With a global practice and international recognition, Charles Correa and his remarkable projects, whether the Kanchanjunga Apartments at Mumbai, the Jawaharlal Kala Kendra at Jaipur or the Champalimaud Centre for the Unknown in Lisbon have been an intrinsic part of nearly every Indian architectural student’s academic trajectory. Projects involving imitation of drawing style, emulating spatiality and theorising design principles which oriented around Charles Correa’s work have been part and parcel of the curriculum. And while we have been engrossed in ensuring intake of the tangible aspects of his practice, we cannot claim to have invoked the intangible values which formed the very essence of his words and work. In fond memory of Charles Correa, three years after his demise, we pay our tribute and attempt, through examples of some of his best known work, to explore his ideology.
Hailing from Secunderabad, education led him to St. Xavier’s College, Mumbai and University of Michigan as well as Massachusetts Institute of Technology, USA, and he initiated an architectural practice in 1958. His extensive practice, now spanning over five decades defines a range of projects across fields – residences and apartments, institutes, exhibition spaces and master planning for housing as well as urban centres. Among the most prominent aspects his architecture reflects include contextual planning, a confluence of traditional principles with contemporary designs and people centric spatiality.
Residences & Apartments: Kanchanjunga Apartments, Mumbai (1970-83)
The iconic Kanchanjunga Apartments have not only been a significant expression of Charles Correa’s architectural language, but in the midst of the dynamic skyline of Mumbai, the building is also a representative of his core ideology – An urban, Indian work of architecture, which draws from tradition, and yet serves contemporary requirements. The picture depicted above highlights the disparity between the heritage architecture of Mumbai, and the haphazardly situated skyscrapers encouraged today, rooted more out of the need to explore floor areas, than spatiality within and between structures, and compares them to Kanchanjunga, a sole symbol of what contemporary architecture in urban Indian spheres could be.
Image Courtesy: Charles Correa (Source: www.archdaily.com)
The section depicted is synonymous with an architectural student’s ideal perception of an architectural representation drawing, and indicates the people and nature centric ideology adopted and propagated by Charles Correa and his work.
Offices and Commercial: British Council, New Delhi (1987-92)
Excerpts about the architecture of British Council, New Delhi, from www.charlescorrea.net
At the farthest end is the axis mundi of Hinduism, a spiral symbolising Bindu – the energy centre of the Cosmos.

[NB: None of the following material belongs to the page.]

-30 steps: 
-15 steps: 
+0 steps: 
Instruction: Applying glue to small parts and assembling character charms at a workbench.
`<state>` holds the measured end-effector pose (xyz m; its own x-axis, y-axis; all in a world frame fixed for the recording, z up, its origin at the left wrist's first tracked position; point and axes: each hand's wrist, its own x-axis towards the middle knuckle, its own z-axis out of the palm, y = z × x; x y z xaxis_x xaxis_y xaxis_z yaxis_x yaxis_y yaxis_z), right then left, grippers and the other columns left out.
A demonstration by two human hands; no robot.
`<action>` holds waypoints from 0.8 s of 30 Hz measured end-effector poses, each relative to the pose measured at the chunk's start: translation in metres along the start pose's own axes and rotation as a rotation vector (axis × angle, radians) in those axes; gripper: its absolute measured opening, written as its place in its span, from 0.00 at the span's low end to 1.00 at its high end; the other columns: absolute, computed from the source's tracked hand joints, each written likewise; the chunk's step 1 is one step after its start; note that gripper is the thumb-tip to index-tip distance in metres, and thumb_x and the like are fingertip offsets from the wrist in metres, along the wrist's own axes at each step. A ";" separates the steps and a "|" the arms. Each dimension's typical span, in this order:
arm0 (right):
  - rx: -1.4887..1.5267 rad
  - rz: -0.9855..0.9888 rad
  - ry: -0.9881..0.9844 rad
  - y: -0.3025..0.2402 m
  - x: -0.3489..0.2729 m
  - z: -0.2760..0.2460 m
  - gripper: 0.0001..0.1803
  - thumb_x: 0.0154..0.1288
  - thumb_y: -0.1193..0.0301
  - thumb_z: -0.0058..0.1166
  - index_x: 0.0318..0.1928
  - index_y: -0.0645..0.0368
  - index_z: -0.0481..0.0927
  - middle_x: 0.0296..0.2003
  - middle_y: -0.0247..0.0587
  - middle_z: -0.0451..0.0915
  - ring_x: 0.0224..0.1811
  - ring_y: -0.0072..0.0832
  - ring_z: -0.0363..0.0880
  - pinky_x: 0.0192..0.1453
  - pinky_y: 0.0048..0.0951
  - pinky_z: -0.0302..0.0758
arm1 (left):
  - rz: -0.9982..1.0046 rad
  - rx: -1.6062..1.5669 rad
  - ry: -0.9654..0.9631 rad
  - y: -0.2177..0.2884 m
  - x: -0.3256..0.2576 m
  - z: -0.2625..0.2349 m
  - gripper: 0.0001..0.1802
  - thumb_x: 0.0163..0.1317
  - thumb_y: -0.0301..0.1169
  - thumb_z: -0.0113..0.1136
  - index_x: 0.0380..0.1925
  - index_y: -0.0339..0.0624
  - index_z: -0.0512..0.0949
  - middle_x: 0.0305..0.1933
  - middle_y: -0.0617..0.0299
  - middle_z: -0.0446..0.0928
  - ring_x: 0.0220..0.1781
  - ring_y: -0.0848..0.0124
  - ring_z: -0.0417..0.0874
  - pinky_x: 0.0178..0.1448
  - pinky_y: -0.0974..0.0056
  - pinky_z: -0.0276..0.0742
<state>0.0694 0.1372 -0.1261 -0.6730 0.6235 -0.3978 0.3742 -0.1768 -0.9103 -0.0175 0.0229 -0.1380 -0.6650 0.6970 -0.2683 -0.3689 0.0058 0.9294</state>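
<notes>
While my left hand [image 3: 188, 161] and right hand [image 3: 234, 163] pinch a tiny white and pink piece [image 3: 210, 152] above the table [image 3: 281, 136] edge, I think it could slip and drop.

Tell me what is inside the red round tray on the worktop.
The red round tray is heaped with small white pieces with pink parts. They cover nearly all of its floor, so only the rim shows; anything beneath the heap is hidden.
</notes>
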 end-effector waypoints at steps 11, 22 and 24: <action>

The next nodal point, located in the main courtyard, is centered around another mythic image: the traditional Islamic Char Bagh, i.e. Garden of Paradise. The third nodal point along this axis is a European icon, inlaid in marble and granite, used to represent the Age of Reason, including the mythic values of Science and Progress.
Presiding over all this is India herself, symbolised by the shadows of a giant tree, executed in an exquisite inlay of white makrana marble and black kuddappa stone. – the work of the British Painter Howard Hodgkin.
With this conceptual basis, the design of the British Council is an expression in secular unity, and indicative of how varying elements can be harmoniously fused. Elements of art, such as the depiction of the shadows of the tree herein, have been a constant within the designs of Charles Correa. His work never separated the art from architecture, either visually or spatially. Towards his later years, from 2005 to 2008, Charles Correa was the Chairman of the Delhi Urban Arts Commission. Contrarily, as architectural identities within the nation are yet to be strongly defined, the accompanying art dwindles further, with numerous examples opting for imitation and art for the sake of art, a mere aesthetic addition.
Educational: Inter-University Centre for Astronomy and Astrophysics, Pune (1988-93)
The conceptual design for IUCAA represents the model of the Cosmos. The site comprised three contiguous pieces of land, with two campus roads passing in between, and the design incorporated elements such as structures, courtyards and a kund, embellished with sculptures, plantation and tiles. The ensemble represents the dynamics of Outer Space and an Expanding Universe.
The insight and thought process involved with such design adds to an inherent intangible value to the design and the project. Such examples are portrayal of true architecture, where the resultant is not a production achieved through mass replication or imitation, for the sake of building. Here, architecture is derived from the soul of the site and the function itself.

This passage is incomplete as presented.